About 20 years ago, I was sent to participate in an anti-terrorism exercise at the Disney Resort complex. The idea was that they used off duty personnel to respond to a simulated terrorist attack at one of the Disney resorts. Some of the people were there as responders, and some were chosen to be the terrorists. They had government employees who had been voluntold to be resort guests and serve as victims.
I was chosen to staff the one ambulance that they had for “real world” injuries, in the event that someone really got hurt, so they wouldn’t have to stop the exercise. It was great, because I got to stand around and learn, without having to worry about doing anything.
It started with a mass shooting. The initial response went well. Initial officers arrived, then SWAT, and SWAT began clearing the area. No shooter had yet been found. Then the command team got there and began coordinating everything. All was going smoothly, and according to procedure.
An hour into it, the exercise had to be stopped and then restarted because the OPFOR had figured out where the command post was likely to be (the parking lot where there were few cars) and placed a command detonated IED there. It wiped out most of the command post. The two guys who had command detonated the device (a car bomb) then strolled through the command post and shot every single person who was left.
The incident commander complained that it was unrealistic for terrorists to know where his CP was going to be, so they started over.
That entire thing reminded me of the tabletop exercise that the Japanese had carried out in May of 1942, where the Japanese Navy was wargaming out the Midway attacks.
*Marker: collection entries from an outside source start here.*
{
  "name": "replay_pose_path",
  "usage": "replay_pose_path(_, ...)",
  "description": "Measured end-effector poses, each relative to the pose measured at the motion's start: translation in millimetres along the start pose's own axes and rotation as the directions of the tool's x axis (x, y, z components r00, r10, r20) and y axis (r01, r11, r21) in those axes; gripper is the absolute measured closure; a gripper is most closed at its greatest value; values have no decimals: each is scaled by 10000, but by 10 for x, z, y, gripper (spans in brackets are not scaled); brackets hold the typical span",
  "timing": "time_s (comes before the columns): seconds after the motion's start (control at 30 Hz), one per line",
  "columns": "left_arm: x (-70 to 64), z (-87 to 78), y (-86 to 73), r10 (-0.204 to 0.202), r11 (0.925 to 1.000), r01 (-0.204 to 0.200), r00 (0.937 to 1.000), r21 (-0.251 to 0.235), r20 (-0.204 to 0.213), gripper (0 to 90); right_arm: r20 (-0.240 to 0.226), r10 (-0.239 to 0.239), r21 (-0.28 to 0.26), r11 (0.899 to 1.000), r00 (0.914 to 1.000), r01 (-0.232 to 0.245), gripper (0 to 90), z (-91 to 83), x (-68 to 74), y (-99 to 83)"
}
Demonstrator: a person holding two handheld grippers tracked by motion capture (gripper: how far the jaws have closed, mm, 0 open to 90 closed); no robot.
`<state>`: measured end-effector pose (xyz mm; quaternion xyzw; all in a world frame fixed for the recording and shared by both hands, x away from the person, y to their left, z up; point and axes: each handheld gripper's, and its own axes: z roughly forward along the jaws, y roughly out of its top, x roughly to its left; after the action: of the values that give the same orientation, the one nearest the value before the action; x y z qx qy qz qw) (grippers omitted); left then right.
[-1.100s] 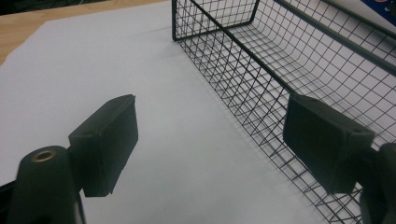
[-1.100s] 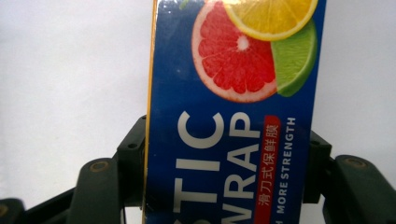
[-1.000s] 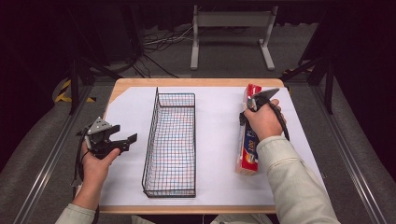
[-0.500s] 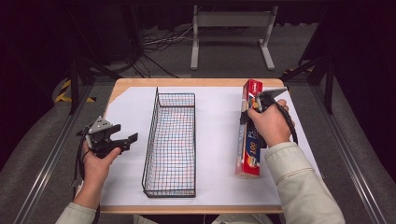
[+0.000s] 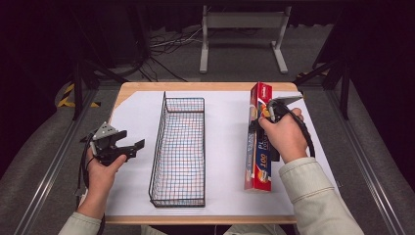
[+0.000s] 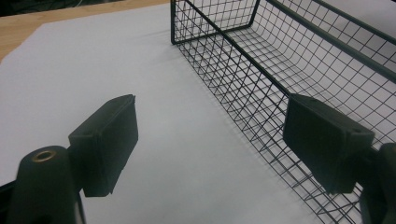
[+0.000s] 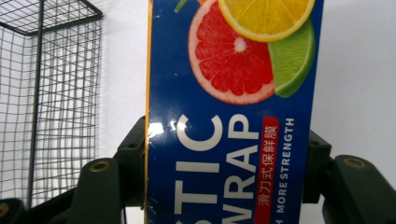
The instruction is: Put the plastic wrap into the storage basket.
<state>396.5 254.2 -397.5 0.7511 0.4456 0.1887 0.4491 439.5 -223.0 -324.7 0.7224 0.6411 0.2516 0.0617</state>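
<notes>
A long red and blue plastic wrap box (image 5: 259,164) lies lengthwise at the right of the white sheet, its far end near the table's back edge. My right gripper (image 5: 260,126) is shut on the plastic wrap box about a third of the way down from that far end. In the right gripper view both jaws press the sides of the box (image 7: 229,116), whose face shows citrus slices. A black wire basket (image 5: 161,147) stands in the middle. Left of it, my left gripper (image 5: 133,147) hovers open with nothing between its fingers (image 6: 107,140); the basket wall (image 6: 280,60) is just to its right.
A white sheet (image 5: 225,112) covers the wooden table (image 5: 195,86). Metal rails (image 5: 44,171) run along both sides of the table. A white stand (image 5: 242,22) and cables lie on the floor behind.
The box has straightened and looks larger, as if lifted off the sheet with my right gripper. The right hand has shifted slightly toward the person. The left gripper has stayed put.
</notes>
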Motion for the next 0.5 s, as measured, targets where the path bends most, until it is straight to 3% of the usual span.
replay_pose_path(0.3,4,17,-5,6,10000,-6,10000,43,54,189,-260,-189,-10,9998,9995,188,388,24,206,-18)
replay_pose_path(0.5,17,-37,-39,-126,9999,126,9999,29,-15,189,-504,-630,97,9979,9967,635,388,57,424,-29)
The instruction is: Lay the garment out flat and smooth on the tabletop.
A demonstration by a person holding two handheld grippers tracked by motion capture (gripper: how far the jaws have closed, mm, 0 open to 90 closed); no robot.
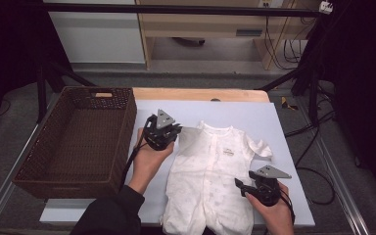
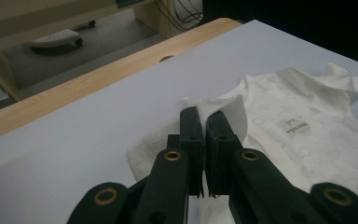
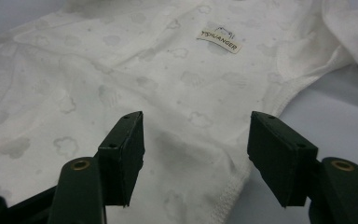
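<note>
Wicker basket (image 1: 78,142) holds nothing; left gripper (image 2: 205,119) pinches the romper's (image 1: 210,176) sleeve (right gripper (image 3: 196,140) gapes over it)

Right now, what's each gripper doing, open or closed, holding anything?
Left gripper: closed on the sleeve of the baby suit.
Right gripper: open, holding nothing, over the suit's side edge.

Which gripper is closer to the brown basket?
The left gripper, just beside the basket, pinching the baby suit sleeve. The right gripper hovers open at the suit's far side.
</note>
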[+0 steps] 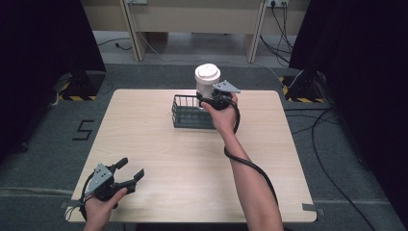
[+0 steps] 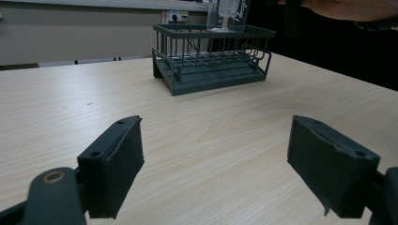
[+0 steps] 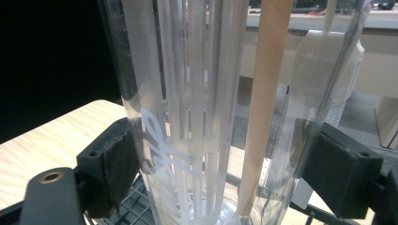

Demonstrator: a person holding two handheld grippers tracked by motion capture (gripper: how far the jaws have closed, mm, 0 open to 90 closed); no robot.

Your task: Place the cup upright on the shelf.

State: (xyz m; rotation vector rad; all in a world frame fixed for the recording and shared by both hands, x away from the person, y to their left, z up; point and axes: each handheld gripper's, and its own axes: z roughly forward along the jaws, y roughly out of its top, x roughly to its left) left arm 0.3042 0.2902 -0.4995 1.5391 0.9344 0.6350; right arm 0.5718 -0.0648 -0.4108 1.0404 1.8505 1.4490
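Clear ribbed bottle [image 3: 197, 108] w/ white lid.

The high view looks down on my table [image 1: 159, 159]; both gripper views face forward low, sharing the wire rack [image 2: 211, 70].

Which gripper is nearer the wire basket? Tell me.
Right. The right gripper grips the clear bottle directly over the wire basket; the left gripper hovers open at the table's near left corner.
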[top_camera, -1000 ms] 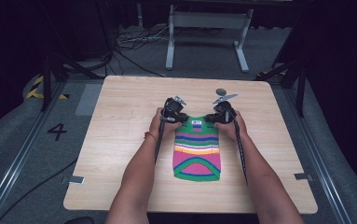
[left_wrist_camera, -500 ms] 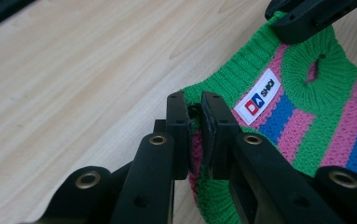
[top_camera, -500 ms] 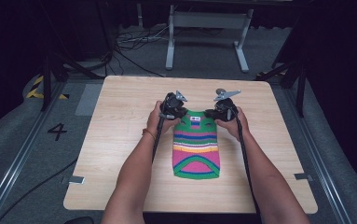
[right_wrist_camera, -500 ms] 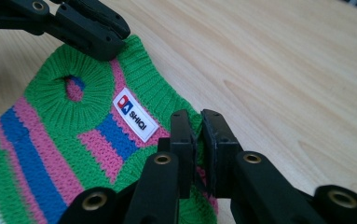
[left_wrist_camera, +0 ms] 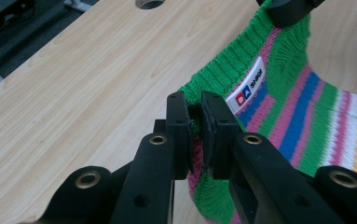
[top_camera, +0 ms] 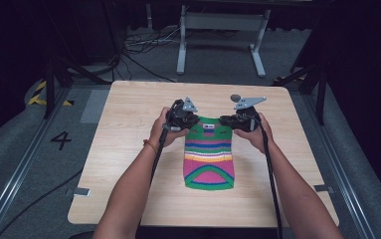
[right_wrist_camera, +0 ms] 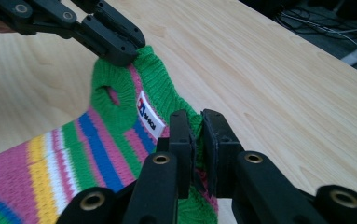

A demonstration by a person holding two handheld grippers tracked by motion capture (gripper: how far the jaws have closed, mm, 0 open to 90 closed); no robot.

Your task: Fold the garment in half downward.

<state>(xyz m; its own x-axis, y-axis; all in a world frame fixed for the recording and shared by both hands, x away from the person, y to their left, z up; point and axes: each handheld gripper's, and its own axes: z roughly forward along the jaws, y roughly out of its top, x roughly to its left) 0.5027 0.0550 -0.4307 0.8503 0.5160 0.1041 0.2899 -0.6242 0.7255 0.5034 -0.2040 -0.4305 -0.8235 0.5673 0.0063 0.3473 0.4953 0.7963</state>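
Note:
A small striped knit sweater (top_camera: 209, 159) in green, pink, blue and yellow lies flat on the wooden table (top_camera: 128, 149), collar end away from me. My left gripper (top_camera: 188, 121) is shut on the green collar edge at its left corner, as the left gripper view shows the sweater (left_wrist_camera: 302, 107) pinched in my left gripper (left_wrist_camera: 195, 119). My right gripper (top_camera: 229, 121) is shut on the collar's right corner; in the right gripper view the knit (right_wrist_camera: 106, 130) is clamped in my right gripper (right_wrist_camera: 198, 133). A white label (right_wrist_camera: 147, 117) sits inside the collar.
A round hole (left_wrist_camera: 149, 3) opens in the tabletop beyond the collar. Behind the table stand a grey metal frame (top_camera: 218, 35) and loose cables (top_camera: 138, 45) on the floor. A yellow-black marker (top_camera: 41, 94) lies left of the table.
Both grippers have shifted slightly toward the far side of the table with the collar corners in them, and the sweater has slid along and stretched a little.

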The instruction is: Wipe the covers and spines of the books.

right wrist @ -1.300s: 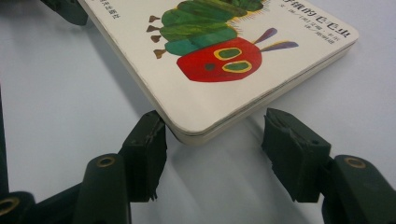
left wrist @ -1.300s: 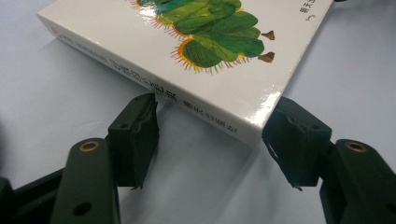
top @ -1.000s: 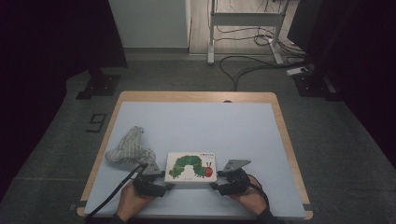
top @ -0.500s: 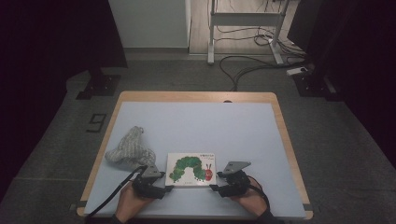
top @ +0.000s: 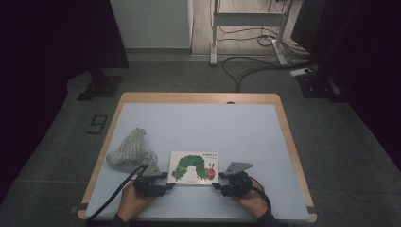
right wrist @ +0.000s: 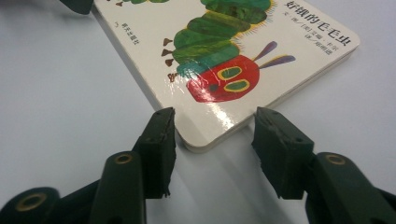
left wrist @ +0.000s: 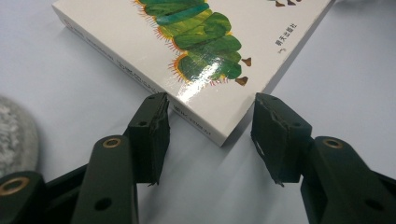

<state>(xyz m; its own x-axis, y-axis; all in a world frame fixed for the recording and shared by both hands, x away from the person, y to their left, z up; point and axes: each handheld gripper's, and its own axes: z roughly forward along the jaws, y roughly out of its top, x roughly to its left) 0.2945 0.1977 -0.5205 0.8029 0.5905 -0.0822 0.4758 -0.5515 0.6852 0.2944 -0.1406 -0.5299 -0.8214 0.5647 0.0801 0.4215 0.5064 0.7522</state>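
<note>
Flanking a picture book [top: 194,168] that lies flat near the front edge of the table [top: 227,123], the left gripper [top: 163,181] and the right gripper [top: 218,182] each face one near corner. In the left gripper view the fingers [left wrist: 152,128] stand apart, with the book's left near corner [left wrist: 219,137] just ahead of the gap between them; in the right gripper view the fingers [right wrist: 159,140] are likewise apart around the rounded right near corner [right wrist: 198,144]. Neither pair clamps anything. The step in hand appears to be a two-sided grasp of the book. To do it well, each gripper should probably advance until the corner sits deep between the fingers, staying low to the table so that one finger can slip under the board, and both should close together so that the book does not swivel. The book's long axis runs left to right across the table. Its cover faces up, the caterpillar's red head toward the right gripper. A knitted grey cloth [top: 130,151] lies just left of the book.
</note>
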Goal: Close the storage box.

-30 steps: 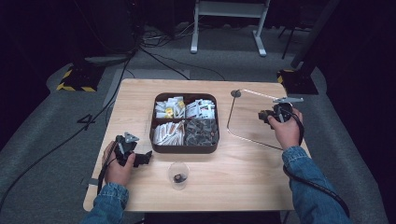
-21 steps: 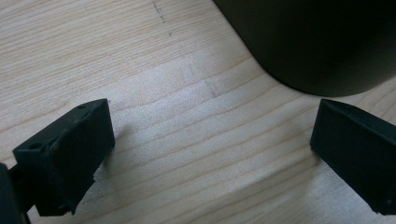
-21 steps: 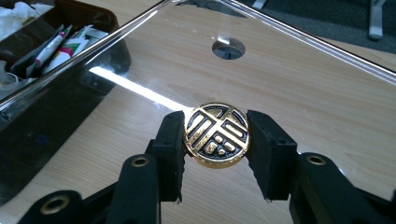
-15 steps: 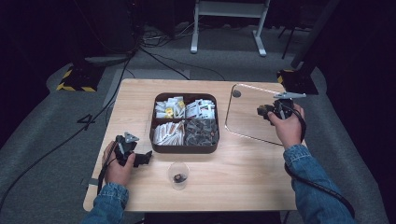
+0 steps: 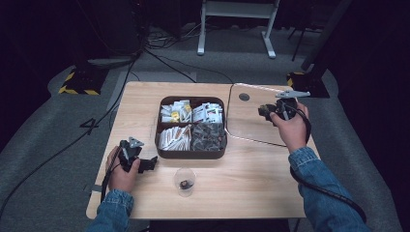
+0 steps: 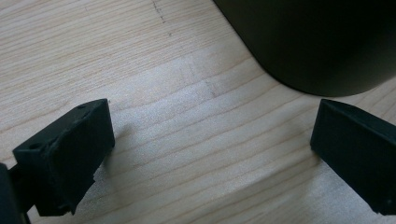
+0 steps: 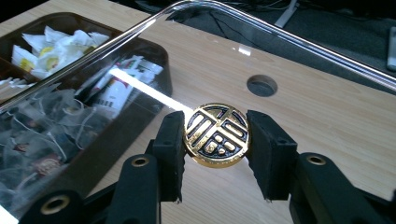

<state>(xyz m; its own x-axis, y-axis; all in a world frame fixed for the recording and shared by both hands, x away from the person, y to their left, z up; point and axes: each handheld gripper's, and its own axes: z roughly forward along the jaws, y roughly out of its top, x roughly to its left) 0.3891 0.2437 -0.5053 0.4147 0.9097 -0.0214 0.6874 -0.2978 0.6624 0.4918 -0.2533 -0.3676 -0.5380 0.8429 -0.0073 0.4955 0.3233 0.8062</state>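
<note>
A dark brown box (image 5: 191, 155) with four compartments of tea bags and sachets sits mid-table. My right gripper (image 5: 265, 111) is to its right, shut on the round gold knob (image 7: 216, 134) of a clear glass lid (image 5: 251, 121). I hold the lid tilted low over the table beside the box, its near edge close to the wood. My left gripper (image 5: 151, 163) rests on the table by the box's front left corner. In the left gripper view this gripper (image 6: 212, 140) stands open over bare wood, with the box wall (image 6: 317, 42) just ahead.
A small clear cup (image 5: 184, 182) with something dark inside stands in front of the box. A round hole (image 5: 244, 96) in the tabletop lies under the lid. Dark floor, cables and a white stand (image 5: 235, 19) lie beyond the far edge.
The right gripper has swung the glass lid from nearly upright to a low tilt beside the box and moved slightly away. The left gripper has stayed put.
</note>
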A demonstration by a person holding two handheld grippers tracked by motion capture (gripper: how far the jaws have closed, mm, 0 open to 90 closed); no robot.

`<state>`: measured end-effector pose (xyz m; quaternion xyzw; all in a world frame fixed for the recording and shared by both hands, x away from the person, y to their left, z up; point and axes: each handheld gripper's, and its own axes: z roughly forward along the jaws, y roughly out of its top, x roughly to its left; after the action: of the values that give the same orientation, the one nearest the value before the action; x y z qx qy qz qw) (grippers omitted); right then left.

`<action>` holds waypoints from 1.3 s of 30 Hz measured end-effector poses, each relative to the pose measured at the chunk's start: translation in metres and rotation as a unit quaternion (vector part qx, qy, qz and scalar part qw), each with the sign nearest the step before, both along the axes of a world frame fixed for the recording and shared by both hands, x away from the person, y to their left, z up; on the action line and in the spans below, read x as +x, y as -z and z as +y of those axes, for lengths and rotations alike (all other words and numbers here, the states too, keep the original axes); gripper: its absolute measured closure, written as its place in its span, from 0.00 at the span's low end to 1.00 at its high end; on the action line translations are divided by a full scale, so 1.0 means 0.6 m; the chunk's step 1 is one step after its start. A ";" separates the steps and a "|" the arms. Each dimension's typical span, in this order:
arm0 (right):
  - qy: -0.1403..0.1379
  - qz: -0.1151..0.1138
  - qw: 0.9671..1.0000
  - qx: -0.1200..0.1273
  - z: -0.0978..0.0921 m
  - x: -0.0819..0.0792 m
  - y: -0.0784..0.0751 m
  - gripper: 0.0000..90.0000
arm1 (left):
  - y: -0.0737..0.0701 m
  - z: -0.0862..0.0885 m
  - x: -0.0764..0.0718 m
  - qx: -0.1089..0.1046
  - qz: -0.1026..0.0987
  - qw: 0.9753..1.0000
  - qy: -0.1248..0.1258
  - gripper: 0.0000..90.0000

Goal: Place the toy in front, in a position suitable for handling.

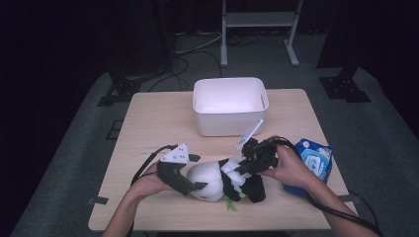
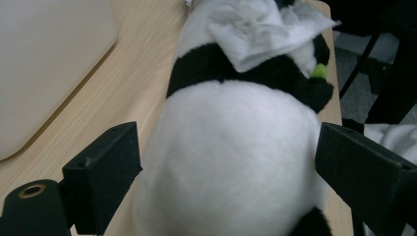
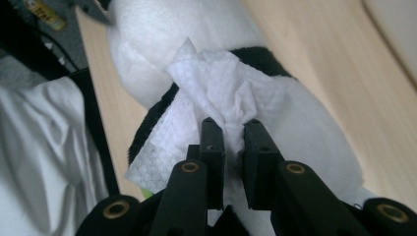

Admiral Yamamoto hosted the exercise and invited all of the senior commanders involved in the Midway operation to participate.
His chief of staff ran the game and served as the chief umpire. The purpose of the exercise was to fight out the battle on paper first and expose any flaws in the Japanese plan so they could be corrected before launching the actual operation. The game was treated as a formality, and not a serious tool.
The player controlling the U.S. forces sent a flight of land-based bombers from Midway to attack the carriers. The game umpire rolled a pair of dice to determine how many hits were scored. The result of nine was enough to sink two carriers, Akagi and Kaga. The chief umpire did not believe the Americans would be so aggressive. Even if they were, he was confident the Japanese carriers would be up to the task of defending themselves, so he overruled the umpire and reduced the result to just three hits, meaning that Akagi was still afloat.
Every operation carried out by the Japanese Navy from the invasion of Midway and the Aleutians, down to the assault on Johnston and Hawaii, was carried out in the games without the slightest difficulty. The Imperial Navy handily won every engagement in these tabletop games. This was due to the conduct of Yamamoto’s Chief of Staff, Rear Admiral Ugaki, who was the chief umpire and who frequently intervened to set aside rulings made by the umpires.
How can we apply those lessons to the current day? I leave that to your own imaginations.